> [Work required]
Set the listing down once more, exactly as given.

BEGIN Data block

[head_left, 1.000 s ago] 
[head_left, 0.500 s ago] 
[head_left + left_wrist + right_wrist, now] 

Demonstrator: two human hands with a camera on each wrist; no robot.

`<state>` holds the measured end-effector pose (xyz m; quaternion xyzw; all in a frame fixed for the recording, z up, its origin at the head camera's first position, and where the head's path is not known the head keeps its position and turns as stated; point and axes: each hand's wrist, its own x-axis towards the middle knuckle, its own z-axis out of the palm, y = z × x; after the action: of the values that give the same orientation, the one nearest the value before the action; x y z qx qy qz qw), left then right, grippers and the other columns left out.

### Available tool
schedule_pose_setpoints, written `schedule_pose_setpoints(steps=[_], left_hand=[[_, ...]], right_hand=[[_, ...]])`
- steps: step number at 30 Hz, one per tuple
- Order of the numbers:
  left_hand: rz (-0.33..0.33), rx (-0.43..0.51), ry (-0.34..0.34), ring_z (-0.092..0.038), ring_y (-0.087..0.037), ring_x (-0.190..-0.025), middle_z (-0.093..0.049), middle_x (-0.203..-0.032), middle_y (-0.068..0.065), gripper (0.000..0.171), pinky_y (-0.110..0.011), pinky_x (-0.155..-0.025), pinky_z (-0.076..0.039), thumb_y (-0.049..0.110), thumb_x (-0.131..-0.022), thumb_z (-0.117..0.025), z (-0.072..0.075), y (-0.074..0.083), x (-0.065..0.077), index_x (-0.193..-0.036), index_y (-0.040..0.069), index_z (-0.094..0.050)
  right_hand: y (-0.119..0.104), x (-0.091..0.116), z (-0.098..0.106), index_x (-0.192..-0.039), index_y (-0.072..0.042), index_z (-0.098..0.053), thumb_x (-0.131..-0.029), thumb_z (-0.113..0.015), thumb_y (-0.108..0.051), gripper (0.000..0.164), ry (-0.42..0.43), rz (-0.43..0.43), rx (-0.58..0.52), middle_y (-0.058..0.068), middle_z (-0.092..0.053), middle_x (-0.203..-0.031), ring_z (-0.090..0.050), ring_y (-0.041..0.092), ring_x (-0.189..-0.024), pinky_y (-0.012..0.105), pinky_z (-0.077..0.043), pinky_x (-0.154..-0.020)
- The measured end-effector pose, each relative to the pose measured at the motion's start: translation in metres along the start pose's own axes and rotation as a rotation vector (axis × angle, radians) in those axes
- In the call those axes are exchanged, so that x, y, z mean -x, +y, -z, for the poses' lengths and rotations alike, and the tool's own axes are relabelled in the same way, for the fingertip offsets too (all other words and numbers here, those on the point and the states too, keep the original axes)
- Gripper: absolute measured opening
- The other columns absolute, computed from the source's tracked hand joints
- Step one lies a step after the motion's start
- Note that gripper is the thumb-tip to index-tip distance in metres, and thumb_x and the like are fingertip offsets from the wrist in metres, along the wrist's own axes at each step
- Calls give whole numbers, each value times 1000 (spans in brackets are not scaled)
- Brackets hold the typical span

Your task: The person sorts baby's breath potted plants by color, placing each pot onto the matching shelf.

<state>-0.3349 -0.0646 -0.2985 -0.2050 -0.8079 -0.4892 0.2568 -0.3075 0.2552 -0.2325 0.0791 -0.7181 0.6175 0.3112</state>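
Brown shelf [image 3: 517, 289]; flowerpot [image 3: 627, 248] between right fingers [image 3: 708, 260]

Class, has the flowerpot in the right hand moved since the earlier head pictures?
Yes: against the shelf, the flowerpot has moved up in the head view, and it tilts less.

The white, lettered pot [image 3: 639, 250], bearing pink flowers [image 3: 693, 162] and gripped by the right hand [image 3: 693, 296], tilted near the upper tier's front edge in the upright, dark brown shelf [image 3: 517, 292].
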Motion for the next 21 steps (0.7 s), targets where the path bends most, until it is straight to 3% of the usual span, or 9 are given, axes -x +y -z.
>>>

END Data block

> [Answer to this exercise]
[head_left, 1.000 s ago] 
[head_left, 0.500 s ago] 
[head_left + left_wrist + right_wrist, now] 

Demonstrator: two human hands with a camera on each wrist; no robot.

`<state>` holds the measured end-effector pose (xyz m; quaternion xyzw; all in a frame fixed for the recording, z up, its origin at the head camera's first position, and where the head's path is not known the head keeps its position and turns as stated; point and axes: each hand's wrist, its own x-axis towards the middle knuckle, its own z-axis out of the palm, y = z × x; after the action: of the values that give the same orientation, the one nearest the value before the action; x y z qx qy qz qw), left then right, grippers and the other columns left out.

### Available tool
schedule_pose_setpoints, written `schedule_pose_setpoints(steps=[_], left_hand=[[_, ...]], right_hand=[[_, ...]])`
- steps: step number at 30 Hz, one per tuple
- Order of the numbers:
  left_hand: rz (-0.33..0.33), rx (-0.43..0.51), ry (-0.34..0.34), ring_z (-0.092..0.038), ring_y (-0.087..0.037), ring_x (-0.190..-0.025), middle_z (-0.093..0.049), middle_x (-0.203..-0.032), middle_y (-0.068..0.065), gripper (0.000..0.171), pinky_y (-0.110..0.011), pinky_x (-0.155..-0.025), pinky_z (-0.076..0.039), thumb_y (-0.049..0.110), thumb_x (-0.131..-0.022), thumb_z (-0.117..0.025), z (-0.072..0.075), y (-0.074..0.083), x (-0.065..0.077), index_x (-0.193..-0.036), index_y (-0.040..0.069), index_z (-0.094..0.050)
  right_hand: y (-0.119..0.104), x (-0.091..0.116), z (-0.098..0.106), index_x (-0.192..-0.039), index_y (-0.072..0.042), index_z (-0.098..0.053), thumb_x (-0.131..-0.029), thumb_z (-0.113..0.015), thumb_y (-0.108..0.051), gripper (0.000..0.164), ry (-0.42..0.43), rz (-0.43..0.43), rx (-0.58..0.52), middle_y (-0.058..0.068), middle_z (-0.092..0.053), middle_x (-0.203..-0.031), ring_z (-0.090..0.050), ring_y (-0.041..0.092), ring_x (-0.189..-0.024), pinky_y (-0.012..0.105), pinky_z (-0.077..0.043), pinky_x (-0.154..-0.020)
- The measured end-effector pose, each relative to the pose measured at the motion's start: translation in metres along the start pose's own axes and rotation as a rotation vector (axis × angle, radians) in those axes
- In the call those axes are exchanged, so that x, y, z mean -x, +y, -z, for the poses' lengths and rotations alike, and the tool's own axes are relabelled in the same way, for the fingertip offsets too (all other words and numbers here, those on the point and the states too, keep the original axes)
- Gripper: absolute measured opening
- The other columns absolute, computed from the source's tracked hand joints
- Step one lies a step after the motion's start
- Note that gripper is the thumb-tip to index-tip distance in metres, and thumb_x and the like are fingertip offsets from the wrist in metres, along the wrist's own axes at each step
- Calls give whole numbers, each value times 1000 (spans in brackets are not scaled)
- Brackets hold the typical span

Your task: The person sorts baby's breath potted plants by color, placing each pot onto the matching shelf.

<state>-0.3349 -0.0646 -0.2985 -0.2050 -0.8079 -0.4892 0.2568 -0.3075 0.2552 -0.2325 0.0791 -0.7181 0.6175 0.3112</state>
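Brown shelf [image 3: 517, 289]; flowerpot [image 3: 627, 248] between right fingers [image 3: 708, 260]

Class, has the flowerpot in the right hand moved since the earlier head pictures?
Yes: against the shelf, the flowerpot has moved up in the head view, and it tilts less.

The white, lettered pot [image 3: 639, 250], bearing pink flowers [image 3: 693, 162] and gripped by the right hand [image 3: 693, 296], tilted near the upper tier's front edge in the upright, dark brown shelf [image 3: 517, 292].
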Motion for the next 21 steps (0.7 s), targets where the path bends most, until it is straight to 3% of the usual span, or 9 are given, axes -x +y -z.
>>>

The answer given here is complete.